▶ **EXERCISE AIM**: Check every line of the data below for the string "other", and copy the ones that hold it.

** RECORDS SHOWN follows **

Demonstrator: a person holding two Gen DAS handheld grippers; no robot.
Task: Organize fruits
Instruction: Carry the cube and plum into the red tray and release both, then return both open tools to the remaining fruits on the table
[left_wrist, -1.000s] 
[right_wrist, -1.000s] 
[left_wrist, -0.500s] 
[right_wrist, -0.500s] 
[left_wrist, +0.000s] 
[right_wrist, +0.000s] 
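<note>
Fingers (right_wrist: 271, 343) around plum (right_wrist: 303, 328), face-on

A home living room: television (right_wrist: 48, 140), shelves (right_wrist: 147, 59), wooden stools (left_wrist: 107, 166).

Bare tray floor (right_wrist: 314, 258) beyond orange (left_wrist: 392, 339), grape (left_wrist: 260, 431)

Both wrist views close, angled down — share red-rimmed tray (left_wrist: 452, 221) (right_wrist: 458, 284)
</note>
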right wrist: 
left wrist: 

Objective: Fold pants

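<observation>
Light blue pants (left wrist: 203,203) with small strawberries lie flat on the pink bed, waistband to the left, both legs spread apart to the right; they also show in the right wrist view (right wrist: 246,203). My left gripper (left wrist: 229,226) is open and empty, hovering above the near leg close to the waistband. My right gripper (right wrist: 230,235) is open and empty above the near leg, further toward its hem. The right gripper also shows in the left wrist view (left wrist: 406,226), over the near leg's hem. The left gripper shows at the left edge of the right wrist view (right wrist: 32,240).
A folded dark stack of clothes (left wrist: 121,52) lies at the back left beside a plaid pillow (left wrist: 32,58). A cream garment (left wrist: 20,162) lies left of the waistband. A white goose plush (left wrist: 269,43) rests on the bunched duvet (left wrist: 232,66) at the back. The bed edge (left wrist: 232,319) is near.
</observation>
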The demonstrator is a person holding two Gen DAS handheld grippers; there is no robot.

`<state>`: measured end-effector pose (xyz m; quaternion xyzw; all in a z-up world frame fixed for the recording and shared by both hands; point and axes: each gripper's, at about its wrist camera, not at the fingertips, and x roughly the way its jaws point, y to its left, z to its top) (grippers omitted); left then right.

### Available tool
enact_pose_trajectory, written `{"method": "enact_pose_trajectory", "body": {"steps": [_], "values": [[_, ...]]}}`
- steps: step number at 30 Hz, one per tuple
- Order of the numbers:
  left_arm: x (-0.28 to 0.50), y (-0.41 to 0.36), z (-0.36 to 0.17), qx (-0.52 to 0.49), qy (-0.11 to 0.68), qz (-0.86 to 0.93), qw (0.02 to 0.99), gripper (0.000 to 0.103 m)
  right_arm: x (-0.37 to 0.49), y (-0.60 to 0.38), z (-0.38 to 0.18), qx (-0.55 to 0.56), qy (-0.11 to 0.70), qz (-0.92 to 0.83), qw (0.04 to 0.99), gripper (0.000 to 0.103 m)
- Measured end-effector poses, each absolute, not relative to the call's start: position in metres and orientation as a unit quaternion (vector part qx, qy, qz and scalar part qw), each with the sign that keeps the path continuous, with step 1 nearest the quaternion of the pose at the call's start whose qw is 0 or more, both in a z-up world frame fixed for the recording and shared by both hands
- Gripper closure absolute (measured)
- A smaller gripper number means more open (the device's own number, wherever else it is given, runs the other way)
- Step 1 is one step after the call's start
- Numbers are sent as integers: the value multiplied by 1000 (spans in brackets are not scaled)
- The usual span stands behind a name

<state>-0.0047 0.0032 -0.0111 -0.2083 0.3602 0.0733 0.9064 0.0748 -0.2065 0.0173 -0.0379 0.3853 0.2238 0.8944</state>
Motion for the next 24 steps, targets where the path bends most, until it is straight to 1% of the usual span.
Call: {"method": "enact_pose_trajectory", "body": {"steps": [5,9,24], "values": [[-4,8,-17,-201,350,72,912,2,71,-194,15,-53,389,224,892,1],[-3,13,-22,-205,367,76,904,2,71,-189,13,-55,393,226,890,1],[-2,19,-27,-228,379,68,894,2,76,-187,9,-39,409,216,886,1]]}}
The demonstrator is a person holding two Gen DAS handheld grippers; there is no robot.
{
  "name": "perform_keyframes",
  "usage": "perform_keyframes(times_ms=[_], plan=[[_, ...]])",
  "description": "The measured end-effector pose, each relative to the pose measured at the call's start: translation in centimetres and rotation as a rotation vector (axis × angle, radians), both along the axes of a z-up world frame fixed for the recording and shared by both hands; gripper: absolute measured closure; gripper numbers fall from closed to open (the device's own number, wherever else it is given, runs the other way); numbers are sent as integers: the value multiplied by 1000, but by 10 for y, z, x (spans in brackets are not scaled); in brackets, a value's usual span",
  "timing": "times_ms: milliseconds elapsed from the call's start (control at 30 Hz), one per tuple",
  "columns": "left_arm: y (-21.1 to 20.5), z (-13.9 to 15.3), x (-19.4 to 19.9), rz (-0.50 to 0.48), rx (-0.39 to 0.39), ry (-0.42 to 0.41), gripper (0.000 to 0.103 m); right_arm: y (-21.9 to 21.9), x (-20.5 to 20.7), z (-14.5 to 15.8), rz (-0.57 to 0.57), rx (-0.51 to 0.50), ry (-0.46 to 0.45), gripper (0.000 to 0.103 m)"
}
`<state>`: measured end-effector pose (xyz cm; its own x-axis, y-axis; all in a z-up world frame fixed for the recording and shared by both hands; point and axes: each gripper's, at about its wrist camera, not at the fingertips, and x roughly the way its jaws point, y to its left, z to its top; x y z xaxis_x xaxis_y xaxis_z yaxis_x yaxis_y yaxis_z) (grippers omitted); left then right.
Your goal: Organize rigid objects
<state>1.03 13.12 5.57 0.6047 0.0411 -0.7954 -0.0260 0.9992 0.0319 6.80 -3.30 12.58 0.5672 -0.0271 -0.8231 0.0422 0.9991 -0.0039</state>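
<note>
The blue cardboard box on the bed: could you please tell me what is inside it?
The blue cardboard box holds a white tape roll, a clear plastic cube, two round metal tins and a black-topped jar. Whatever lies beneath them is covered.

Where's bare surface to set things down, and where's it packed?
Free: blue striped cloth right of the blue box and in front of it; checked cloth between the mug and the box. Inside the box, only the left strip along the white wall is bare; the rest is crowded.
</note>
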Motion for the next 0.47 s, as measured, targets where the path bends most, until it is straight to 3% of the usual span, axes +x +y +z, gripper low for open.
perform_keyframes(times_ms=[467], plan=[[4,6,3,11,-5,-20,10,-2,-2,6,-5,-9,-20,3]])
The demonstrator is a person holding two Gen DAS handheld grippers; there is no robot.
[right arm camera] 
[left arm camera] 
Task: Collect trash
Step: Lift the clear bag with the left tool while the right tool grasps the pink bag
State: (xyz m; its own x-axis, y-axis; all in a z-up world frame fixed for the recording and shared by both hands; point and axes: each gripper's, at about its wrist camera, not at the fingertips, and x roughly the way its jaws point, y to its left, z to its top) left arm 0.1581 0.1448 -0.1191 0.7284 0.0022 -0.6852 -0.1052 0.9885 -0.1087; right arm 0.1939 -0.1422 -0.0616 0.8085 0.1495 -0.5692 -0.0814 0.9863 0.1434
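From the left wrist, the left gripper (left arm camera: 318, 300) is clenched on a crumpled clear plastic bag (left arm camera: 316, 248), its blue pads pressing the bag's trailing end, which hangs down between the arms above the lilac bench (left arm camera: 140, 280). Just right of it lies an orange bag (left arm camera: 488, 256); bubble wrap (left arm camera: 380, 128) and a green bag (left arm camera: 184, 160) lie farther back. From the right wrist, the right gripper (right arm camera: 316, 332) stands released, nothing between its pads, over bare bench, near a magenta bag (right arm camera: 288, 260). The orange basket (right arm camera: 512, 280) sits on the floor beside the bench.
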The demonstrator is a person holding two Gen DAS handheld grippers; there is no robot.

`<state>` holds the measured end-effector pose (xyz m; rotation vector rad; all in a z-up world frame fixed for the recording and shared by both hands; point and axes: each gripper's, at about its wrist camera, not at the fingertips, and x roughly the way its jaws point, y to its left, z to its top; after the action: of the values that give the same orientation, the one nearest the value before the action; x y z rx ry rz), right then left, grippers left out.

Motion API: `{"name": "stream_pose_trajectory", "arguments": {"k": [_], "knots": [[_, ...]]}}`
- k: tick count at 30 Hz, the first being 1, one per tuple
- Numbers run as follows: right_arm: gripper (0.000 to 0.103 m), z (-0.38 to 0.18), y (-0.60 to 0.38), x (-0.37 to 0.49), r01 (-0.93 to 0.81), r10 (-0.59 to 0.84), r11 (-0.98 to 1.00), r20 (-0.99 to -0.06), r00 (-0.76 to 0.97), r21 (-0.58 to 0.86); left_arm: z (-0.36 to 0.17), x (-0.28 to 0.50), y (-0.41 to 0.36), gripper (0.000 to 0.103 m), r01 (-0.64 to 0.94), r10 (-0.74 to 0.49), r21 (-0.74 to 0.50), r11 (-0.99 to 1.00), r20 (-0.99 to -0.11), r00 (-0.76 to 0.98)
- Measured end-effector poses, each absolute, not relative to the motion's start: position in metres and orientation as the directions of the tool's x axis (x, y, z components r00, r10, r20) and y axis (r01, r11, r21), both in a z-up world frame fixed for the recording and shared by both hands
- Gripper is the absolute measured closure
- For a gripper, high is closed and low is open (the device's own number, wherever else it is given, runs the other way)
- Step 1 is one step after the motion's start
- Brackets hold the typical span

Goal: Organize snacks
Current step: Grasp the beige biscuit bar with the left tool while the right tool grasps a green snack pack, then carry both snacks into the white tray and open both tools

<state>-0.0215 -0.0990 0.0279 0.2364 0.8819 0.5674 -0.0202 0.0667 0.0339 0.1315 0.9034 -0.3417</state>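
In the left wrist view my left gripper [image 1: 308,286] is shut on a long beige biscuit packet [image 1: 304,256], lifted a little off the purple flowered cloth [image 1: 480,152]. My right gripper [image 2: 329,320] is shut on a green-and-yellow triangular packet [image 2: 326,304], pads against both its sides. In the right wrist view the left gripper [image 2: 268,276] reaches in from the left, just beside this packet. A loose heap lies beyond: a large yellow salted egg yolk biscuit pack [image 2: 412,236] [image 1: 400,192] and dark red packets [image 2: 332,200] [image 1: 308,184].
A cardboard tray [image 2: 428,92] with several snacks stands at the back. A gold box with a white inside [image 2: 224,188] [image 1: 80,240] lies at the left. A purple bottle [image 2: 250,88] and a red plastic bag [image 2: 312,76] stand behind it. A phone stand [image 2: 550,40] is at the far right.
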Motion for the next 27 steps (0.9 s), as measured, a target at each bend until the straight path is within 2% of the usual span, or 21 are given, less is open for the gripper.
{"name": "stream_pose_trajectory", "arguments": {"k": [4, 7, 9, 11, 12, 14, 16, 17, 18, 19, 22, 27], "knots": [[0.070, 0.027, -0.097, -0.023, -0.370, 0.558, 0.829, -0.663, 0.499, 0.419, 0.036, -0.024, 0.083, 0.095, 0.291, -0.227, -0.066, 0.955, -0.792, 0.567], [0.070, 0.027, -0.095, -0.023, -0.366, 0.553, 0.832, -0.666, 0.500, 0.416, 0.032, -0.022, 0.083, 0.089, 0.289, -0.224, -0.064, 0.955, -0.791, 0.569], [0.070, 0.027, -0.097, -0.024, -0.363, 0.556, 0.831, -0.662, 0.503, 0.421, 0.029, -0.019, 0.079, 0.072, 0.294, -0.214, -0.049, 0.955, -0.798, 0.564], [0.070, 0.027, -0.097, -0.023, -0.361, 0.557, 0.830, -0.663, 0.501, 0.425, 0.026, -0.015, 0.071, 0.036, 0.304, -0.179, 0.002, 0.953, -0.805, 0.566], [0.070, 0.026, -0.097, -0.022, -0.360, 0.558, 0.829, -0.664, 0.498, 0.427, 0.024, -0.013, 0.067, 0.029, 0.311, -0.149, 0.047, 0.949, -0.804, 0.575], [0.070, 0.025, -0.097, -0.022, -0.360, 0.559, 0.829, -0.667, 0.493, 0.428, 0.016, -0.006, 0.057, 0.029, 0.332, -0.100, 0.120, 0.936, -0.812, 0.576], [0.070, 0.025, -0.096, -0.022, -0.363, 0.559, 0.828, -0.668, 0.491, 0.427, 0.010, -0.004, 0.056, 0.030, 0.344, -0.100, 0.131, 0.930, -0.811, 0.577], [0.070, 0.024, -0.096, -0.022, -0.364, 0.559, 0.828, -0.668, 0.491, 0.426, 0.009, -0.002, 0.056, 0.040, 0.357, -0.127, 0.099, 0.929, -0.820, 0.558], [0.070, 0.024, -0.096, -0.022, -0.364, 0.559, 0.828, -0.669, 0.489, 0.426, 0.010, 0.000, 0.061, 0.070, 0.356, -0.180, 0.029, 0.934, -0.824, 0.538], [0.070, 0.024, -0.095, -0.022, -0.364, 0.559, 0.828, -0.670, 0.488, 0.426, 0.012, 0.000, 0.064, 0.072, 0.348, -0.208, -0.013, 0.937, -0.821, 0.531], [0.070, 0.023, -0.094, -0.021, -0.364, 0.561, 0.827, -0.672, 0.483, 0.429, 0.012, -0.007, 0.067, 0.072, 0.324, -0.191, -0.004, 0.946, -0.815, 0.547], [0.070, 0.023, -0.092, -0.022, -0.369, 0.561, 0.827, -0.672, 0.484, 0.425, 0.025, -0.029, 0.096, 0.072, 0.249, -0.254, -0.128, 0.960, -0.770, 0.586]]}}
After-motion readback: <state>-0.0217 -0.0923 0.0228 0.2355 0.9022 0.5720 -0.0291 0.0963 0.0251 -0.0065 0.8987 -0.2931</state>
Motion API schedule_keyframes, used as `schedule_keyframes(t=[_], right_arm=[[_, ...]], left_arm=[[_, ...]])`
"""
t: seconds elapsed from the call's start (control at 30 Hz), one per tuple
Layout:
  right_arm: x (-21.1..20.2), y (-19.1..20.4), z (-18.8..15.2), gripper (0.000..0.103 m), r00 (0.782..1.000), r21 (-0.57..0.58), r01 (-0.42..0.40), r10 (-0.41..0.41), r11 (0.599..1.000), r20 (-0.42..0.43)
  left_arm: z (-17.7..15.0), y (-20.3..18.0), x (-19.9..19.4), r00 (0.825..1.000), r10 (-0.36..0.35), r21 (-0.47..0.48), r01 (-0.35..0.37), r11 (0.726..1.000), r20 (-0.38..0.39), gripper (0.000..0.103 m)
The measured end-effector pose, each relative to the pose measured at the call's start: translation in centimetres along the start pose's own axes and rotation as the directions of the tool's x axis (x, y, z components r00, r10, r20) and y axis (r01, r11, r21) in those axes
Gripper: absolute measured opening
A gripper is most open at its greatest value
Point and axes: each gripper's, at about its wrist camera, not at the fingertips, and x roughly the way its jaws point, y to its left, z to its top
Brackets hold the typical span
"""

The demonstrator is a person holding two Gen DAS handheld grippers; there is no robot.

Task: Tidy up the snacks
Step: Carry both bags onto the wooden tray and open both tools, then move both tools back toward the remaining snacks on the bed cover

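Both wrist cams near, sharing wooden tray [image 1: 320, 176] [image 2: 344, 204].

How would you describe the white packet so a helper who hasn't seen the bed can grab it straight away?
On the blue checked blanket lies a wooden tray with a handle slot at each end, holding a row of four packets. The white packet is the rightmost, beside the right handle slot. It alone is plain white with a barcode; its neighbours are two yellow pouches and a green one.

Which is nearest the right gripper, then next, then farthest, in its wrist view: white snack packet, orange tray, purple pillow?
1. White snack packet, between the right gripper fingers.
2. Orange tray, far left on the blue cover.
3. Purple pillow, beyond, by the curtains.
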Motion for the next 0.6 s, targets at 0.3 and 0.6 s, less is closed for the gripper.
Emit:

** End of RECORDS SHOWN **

▶ **EXERCISE SOLUTION**:
- A smaller gripper number means more open (the device's own number, wherever else it is given, runs the other way)
  "description": "The measured end-effector pose, each relative to the pose measured at the call's start: translation in centimetres and rotation as a rotation vector (axis × angle, radians), both along the axes of a z-up world frame fixed for the recording and shared by both hands; gripper: absolute measured closure; gripper numbers fall from closed to open (the device's own number, wherever else it is given, runs the other way); numbers are sent as integers: the value multiplied by 1000, but by 10 for y, z, x (spans in brackets are not scaled); in brackets, a value's usual span",
- For a gripper, high is closed and low is open (the device's own number, wherever else it is given, runs the other way)

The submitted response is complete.